Task instructions
Throughout the material below, tally the lines containing "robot" and give the total with no accompanying text.

Data for this task

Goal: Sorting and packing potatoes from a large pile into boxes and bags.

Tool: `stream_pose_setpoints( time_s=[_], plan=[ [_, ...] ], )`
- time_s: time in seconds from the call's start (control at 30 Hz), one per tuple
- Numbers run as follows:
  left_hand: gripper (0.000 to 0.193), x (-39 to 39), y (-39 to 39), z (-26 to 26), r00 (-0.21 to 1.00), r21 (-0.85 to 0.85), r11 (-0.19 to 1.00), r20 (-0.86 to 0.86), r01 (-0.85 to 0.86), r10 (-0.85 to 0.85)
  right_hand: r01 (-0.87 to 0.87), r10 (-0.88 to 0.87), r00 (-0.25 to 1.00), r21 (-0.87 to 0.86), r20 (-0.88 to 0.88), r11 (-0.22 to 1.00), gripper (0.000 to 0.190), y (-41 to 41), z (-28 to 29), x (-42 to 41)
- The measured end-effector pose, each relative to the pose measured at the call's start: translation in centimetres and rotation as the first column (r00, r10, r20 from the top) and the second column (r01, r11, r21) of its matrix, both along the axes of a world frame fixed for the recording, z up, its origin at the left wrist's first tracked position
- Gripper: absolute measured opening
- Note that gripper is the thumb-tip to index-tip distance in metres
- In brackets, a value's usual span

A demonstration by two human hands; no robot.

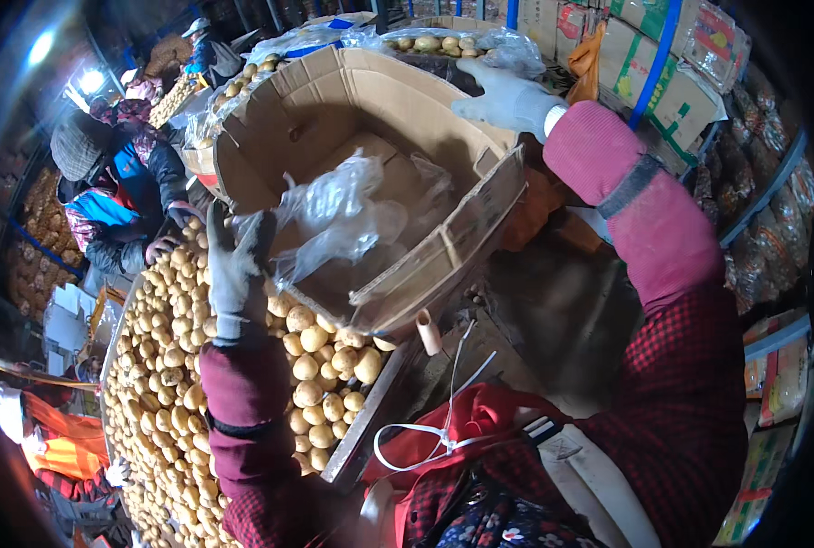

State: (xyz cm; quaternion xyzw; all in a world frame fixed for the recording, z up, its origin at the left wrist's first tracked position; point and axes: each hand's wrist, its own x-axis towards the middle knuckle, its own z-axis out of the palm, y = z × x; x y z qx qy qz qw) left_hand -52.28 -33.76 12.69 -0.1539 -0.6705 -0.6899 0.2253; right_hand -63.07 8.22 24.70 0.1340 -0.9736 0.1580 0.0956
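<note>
A large open cardboard box (407, 75) stands tilted in front of me, with crumpled clear plastic film (352, 205) inside. My left hand (239, 274), in a grey-white work glove, is at the box's near left side, thumb and fingers spread; whether it touches the box I cannot tell. My right hand (506, 99), gloved too, is at the far right rim with its fingers apart, and its contact with the cardboard is unclear. Under my left arm and the box's near edge spreads a broad heap of potatoes (167, 383), larger ones (321, 370) lying nearest the metal edge.
A co-worker in a checked cap (81, 147) reaches into the potatoes at left; another in orange (64, 438) stands lower left. Plastic-lined boxes of potatoes (441, 44) stand behind. Printed cartons (687, 103), a blue post (655, 65) and racks of filled bags (780, 219) are at right.
</note>
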Motion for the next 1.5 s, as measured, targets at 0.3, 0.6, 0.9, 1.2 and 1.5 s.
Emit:
stream_pose_setpoints(
  time_s=[0.3,0.6,0.9,1.2,1.5],
  plan=[
    [0.016,6.5,2.4,7.1,0.979,-0.802,0.568,-0.1,-0.184,0.175,-0.125,0.144,0.986,-0.21,0.079,0.97,0.041,4.4,-4.4,2.7],
    [0.067,9.5,21.8,14.1,0.999,-0.636,0.77,-0.024,-0.053,0.049,0.27,0.018,0.958,-0.919,0.287,0.289,0.018,19.2,-19.1,22.5],
    [0.065,2.0,41.2,13.0,0.811,-0.909,0.413,-0.196,0.06,-0.551,0.703,-0.393,0.65,-0.711,0.651,-0.014,0.035,25.2,-25.9,33.9],
    [0.067,1.4,54.0,-6.2,0.362,-0.992,-0.033,-0.014,-0.123,-0.932,0.893,-0.594,0.24,-0.414,0.768,-0.176,0.025,28.1,-27.1,37.2],
    [0.052,-3.9,55.7,-33.0,0.562,-0.964,-0.171,0.259,0.205,-0.786,0.939,-0.512,0.342,-0.306,0.788,0.157,0.05,28.3,-36.9,34.5]
  ],
)
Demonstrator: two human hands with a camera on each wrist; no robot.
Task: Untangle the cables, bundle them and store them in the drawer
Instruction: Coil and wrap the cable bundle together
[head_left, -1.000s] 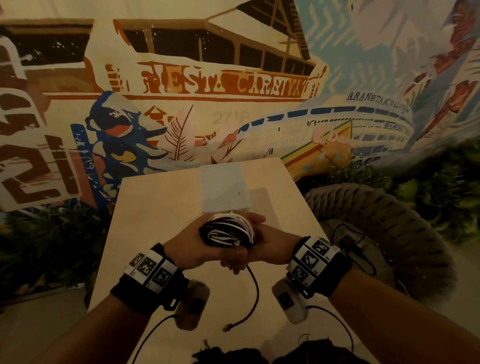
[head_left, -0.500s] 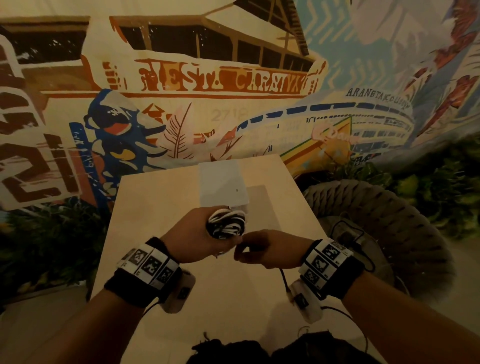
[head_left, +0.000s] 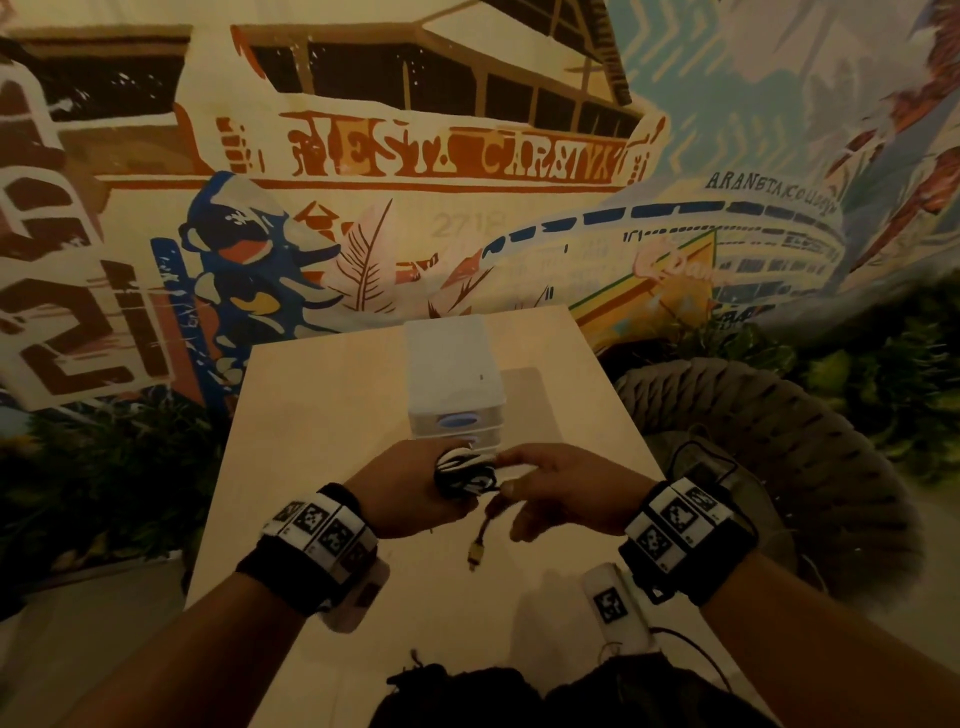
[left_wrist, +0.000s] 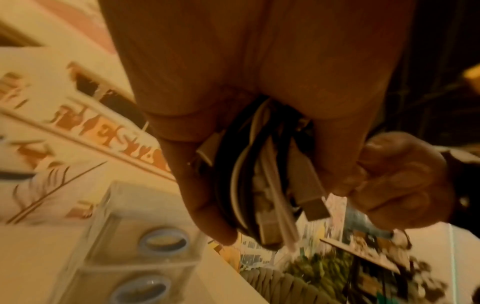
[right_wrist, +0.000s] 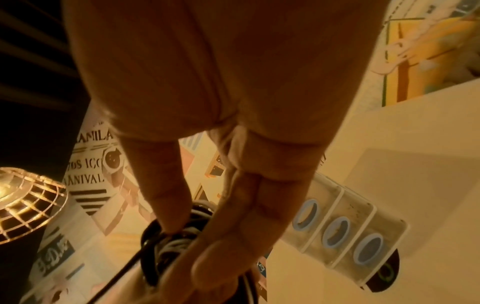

Answer to this problem
2